Speaking to HR Magazine following an event on hospitality careers run by education charity, Believe in Young People and the Virgin-owned restaurant, Babylon, Kelly said there is “evidence that shows investing in a structured apprenticeship programme can have a significantly positive impact”.
Using Premier Inn (which is owned by Whitbread) as an example she said: "Employees who were previously apprentices are 45% less likely to leave the organisation than non-apprentices. The commitment demonstrated by the company through the investment in apprenticeships is mirrored by the commitment of those apprentices."

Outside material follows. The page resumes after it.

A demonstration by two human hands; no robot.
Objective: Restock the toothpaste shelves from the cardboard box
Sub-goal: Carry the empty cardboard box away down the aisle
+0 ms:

She added that it is vital employers in the hospitality sector implement strategies to “develop and train their employees to support the future success of the individuals as well as the future growth of the sector".
Believe in Young People is working with hospitality brands Whitbread, Hilton and Babylon to provide young people with work-based learning opportunities. It supports 300,000 young people and has placed 4,000 young people in to job opportunities in the past year.
The charity’s CEO Tanja Kuveljic said the approach “allows young people to live and breathe the sector so they can make informed decisions about their career choice”.
Babylon restaurant manager Peter Avis said there is a need for more ambassadors in sectors such as hospitality, retail and construction.
“There are great job opportunities out there that don't require employees to have degrees, but they need to be shown as great careers," he said. "We, as employers, have a responsibility to young people to give them these opportunities.”
He added: "Don't underestimate what young people can do for your business. It’s easy to get to a certain point in your career and forget what it is like to be that young person. They can bring the best ideas, passion and enthusiasm. A lot of employers need to recognise that young people are the future of their business."